Target-Oriented Object Grasping via Multimodal Human Guidance

Pengwei Xie,Siang Chen,Dingchang Hu,Yixiang Dai,Kaiqin Yang,Guijin Wang
2024-08-21
Abstract:In the context of human-robot interaction and collaboration scenarios, robotic grasping still encounters numerous challenges. Traditional grasp detection methods generally analyze the entire scene to predict grasps, leading to redundancy and inefficiency. In this work, we reconsider 6-DoF grasp detection from a target-referenced perspective and propose a Target-Oriented Grasp Network (TOGNet). TOGNet specifically targets local, object-agnostic region patches to predict grasps more efficiently. It integrates seamlessly with multimodal human guidance, including language instructions, pointing gestures, and interactive clicks.

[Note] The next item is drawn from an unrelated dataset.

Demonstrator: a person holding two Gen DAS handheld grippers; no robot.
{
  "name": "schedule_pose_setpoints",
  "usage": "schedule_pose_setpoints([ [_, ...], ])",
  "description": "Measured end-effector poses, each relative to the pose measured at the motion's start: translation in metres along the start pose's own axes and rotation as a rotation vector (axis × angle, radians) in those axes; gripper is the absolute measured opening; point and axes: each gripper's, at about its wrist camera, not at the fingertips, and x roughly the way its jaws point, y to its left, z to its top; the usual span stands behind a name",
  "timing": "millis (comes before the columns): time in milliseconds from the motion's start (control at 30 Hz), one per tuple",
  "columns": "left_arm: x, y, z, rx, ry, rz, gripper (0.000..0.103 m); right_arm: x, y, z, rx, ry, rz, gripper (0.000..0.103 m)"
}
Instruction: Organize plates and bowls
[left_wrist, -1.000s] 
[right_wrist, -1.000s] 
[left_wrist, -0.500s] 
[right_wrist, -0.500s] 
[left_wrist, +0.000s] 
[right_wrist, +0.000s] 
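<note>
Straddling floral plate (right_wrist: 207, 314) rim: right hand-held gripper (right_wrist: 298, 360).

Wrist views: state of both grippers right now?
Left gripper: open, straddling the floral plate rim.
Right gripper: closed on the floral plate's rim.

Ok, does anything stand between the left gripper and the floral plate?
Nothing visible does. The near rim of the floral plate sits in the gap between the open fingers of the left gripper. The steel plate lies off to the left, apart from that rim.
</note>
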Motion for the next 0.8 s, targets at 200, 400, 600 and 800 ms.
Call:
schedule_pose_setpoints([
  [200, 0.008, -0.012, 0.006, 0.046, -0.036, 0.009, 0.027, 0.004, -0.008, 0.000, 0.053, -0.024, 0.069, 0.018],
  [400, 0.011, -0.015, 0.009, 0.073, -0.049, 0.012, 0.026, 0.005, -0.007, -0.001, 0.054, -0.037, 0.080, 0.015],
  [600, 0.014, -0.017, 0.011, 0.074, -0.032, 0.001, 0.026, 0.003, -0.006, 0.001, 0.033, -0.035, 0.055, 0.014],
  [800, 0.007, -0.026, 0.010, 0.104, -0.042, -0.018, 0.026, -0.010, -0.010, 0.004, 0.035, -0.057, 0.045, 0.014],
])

Thus our system comprises two primary functional modules: a guidance module that identifies the target object in 3D space and TOGNet, which detects region-focal 6-DoF grasps around the target, facilitating subsequent motion planning. Through 50 target-grasping simulation experiments in cluttered scenes, our system achieves a success rate improvement of about 13.7%. In real-world experiments, we demonstrate that our method excels in various target-oriented grasping scenarios.
Robotics,Computer Vision and Pattern Recognition
What problem does this paper attempt to address?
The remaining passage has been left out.